Among the entries below, find the lines with the word "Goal" and copy them.

Provided records Start Marker

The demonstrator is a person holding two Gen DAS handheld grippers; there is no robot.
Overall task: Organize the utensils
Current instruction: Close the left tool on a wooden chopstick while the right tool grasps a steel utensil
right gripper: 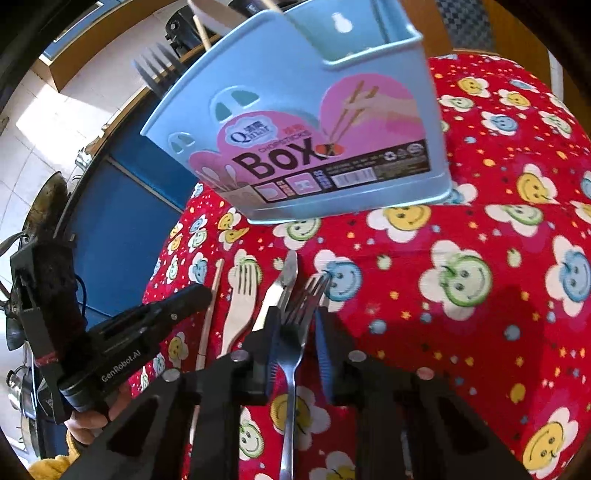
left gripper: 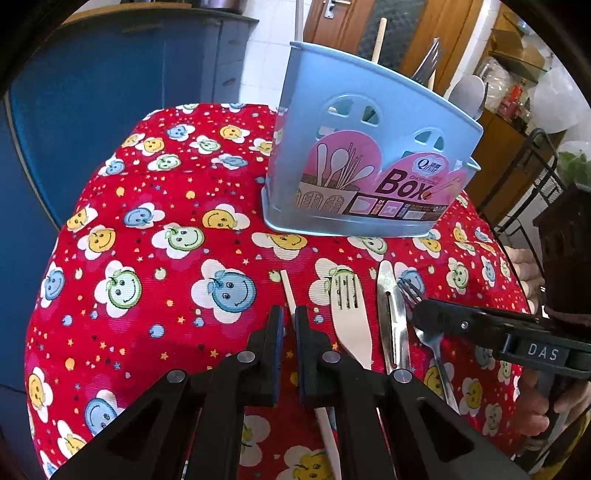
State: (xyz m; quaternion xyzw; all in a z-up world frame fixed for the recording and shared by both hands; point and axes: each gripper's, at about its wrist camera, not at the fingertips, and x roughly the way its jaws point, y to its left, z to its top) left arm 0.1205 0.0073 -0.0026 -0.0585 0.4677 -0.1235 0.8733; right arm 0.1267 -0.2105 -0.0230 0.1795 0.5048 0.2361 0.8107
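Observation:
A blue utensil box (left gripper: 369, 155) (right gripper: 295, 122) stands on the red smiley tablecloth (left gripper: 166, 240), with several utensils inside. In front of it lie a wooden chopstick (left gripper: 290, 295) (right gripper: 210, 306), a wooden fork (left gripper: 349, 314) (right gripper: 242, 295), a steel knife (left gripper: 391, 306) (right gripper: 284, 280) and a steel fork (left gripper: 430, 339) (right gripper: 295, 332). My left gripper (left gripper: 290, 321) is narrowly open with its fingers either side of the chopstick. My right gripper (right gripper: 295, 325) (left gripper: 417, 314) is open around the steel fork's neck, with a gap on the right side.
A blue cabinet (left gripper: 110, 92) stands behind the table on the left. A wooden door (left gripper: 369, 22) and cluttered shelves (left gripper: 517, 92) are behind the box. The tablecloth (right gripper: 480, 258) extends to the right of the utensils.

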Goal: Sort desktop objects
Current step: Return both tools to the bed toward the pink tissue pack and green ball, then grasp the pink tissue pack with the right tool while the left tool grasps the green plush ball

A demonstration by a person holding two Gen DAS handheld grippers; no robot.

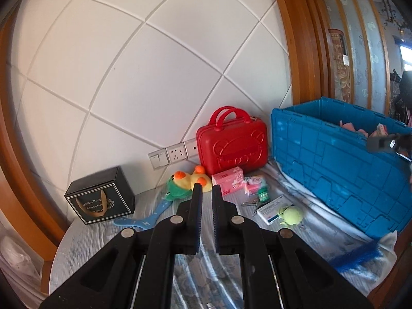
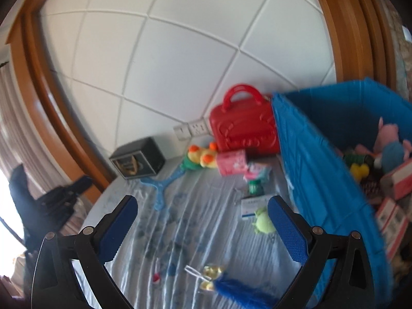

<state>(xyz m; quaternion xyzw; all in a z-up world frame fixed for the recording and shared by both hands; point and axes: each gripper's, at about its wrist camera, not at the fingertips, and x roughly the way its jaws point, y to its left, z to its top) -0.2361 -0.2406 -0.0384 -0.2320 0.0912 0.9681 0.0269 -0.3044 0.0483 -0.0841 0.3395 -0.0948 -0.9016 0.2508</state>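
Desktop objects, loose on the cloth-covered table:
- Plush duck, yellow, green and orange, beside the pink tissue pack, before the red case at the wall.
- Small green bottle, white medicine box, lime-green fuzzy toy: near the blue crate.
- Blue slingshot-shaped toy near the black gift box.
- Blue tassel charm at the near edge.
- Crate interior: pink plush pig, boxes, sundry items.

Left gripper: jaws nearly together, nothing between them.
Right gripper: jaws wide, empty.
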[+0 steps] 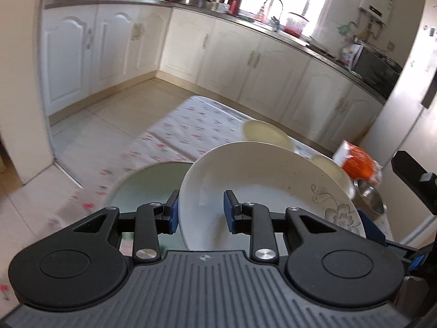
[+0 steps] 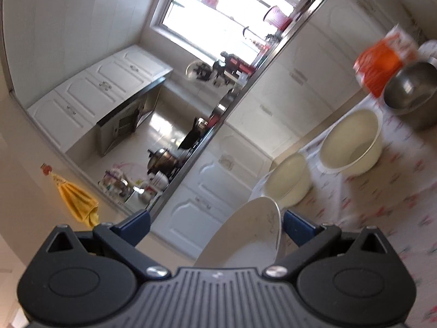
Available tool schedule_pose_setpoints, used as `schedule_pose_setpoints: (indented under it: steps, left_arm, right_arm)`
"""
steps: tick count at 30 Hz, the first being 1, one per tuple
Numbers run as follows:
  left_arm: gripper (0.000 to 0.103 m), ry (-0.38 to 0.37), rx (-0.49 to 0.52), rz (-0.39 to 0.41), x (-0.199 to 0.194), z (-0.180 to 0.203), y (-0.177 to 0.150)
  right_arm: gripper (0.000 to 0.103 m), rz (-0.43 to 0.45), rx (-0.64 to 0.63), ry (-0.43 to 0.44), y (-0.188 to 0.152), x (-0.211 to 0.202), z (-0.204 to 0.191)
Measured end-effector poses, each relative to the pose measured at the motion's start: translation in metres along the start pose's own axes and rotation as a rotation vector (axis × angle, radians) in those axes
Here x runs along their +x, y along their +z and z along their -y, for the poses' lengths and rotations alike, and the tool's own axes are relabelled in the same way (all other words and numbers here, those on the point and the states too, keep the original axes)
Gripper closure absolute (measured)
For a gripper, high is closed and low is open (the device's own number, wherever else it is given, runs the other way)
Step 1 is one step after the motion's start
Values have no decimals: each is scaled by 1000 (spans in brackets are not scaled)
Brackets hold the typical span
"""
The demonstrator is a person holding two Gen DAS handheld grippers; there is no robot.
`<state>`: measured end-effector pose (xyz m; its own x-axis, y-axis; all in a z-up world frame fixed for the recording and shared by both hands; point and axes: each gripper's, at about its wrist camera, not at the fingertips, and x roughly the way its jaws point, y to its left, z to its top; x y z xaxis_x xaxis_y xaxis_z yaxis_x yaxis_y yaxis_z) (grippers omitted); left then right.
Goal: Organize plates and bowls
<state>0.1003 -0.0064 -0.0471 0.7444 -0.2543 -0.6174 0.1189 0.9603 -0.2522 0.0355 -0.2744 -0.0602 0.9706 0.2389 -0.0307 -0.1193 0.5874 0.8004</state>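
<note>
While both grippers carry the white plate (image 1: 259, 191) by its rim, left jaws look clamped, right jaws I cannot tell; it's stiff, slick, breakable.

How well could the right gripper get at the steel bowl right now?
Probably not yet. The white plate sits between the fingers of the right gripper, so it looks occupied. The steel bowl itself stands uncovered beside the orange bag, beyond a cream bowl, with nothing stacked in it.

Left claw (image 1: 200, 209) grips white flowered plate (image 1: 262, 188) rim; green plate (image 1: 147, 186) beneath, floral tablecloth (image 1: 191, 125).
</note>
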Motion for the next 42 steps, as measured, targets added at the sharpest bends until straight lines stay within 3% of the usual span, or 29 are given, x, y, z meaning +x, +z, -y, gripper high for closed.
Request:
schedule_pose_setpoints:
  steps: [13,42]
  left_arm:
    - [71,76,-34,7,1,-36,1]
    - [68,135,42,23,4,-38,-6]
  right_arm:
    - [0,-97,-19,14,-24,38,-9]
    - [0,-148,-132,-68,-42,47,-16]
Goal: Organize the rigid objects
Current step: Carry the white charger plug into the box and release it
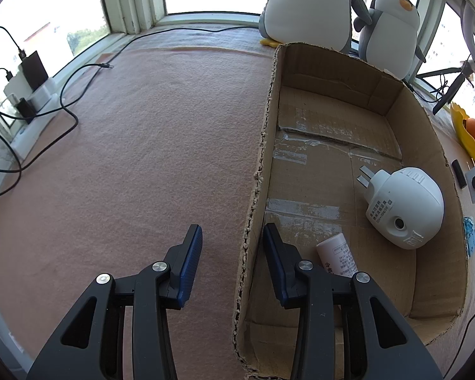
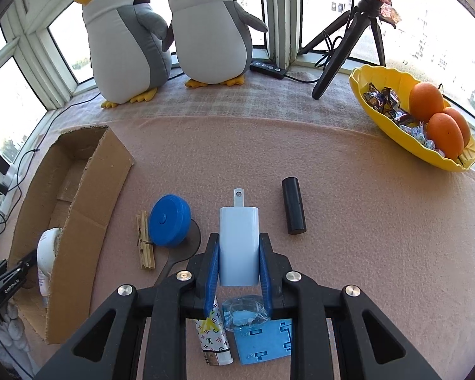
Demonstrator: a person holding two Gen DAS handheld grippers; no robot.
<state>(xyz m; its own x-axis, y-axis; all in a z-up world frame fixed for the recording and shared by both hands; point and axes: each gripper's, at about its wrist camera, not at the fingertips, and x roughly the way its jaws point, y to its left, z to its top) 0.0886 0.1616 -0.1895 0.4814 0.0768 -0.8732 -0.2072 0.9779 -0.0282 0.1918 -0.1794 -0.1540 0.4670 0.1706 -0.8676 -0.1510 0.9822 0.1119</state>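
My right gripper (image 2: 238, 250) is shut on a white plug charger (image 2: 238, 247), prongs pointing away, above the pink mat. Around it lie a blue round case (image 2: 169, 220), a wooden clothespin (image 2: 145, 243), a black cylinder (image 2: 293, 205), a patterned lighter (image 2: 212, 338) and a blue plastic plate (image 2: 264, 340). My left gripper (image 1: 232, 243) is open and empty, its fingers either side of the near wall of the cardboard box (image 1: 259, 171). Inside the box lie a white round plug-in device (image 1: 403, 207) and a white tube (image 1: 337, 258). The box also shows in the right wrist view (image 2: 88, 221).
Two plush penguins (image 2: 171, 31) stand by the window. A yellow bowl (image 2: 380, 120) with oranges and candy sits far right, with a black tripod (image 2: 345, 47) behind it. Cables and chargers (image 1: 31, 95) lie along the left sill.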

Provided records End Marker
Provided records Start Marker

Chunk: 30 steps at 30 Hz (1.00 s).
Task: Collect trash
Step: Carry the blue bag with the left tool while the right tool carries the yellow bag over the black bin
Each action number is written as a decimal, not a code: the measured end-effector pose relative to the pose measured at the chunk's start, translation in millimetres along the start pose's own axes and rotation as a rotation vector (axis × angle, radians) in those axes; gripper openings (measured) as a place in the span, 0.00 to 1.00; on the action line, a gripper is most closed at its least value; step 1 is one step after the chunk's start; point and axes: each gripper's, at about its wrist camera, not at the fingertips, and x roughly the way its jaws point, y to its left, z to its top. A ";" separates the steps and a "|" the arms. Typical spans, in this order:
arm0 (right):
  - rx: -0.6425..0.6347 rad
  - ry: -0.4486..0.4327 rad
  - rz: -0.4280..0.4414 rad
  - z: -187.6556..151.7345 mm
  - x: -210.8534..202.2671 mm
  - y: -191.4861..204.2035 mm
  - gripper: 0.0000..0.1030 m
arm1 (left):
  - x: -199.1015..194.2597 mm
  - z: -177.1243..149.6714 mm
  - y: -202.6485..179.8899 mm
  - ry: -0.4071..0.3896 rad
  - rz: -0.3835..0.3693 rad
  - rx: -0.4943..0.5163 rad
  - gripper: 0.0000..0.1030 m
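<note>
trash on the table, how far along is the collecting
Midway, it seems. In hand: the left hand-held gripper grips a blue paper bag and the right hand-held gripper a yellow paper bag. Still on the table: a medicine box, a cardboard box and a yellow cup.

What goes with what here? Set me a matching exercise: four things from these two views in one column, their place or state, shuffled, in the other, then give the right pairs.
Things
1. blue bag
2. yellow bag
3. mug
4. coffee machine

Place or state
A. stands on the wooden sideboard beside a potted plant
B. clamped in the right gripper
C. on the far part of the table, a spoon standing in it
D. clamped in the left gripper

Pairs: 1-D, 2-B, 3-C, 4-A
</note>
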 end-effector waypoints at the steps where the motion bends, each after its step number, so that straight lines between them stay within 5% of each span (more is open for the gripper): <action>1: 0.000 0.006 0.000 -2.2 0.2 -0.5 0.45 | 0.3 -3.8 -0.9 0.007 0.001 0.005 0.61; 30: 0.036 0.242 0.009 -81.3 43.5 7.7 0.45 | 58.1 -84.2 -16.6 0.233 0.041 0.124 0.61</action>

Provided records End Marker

Output for this task ▸
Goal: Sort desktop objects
Goal: Organize plates and bowls
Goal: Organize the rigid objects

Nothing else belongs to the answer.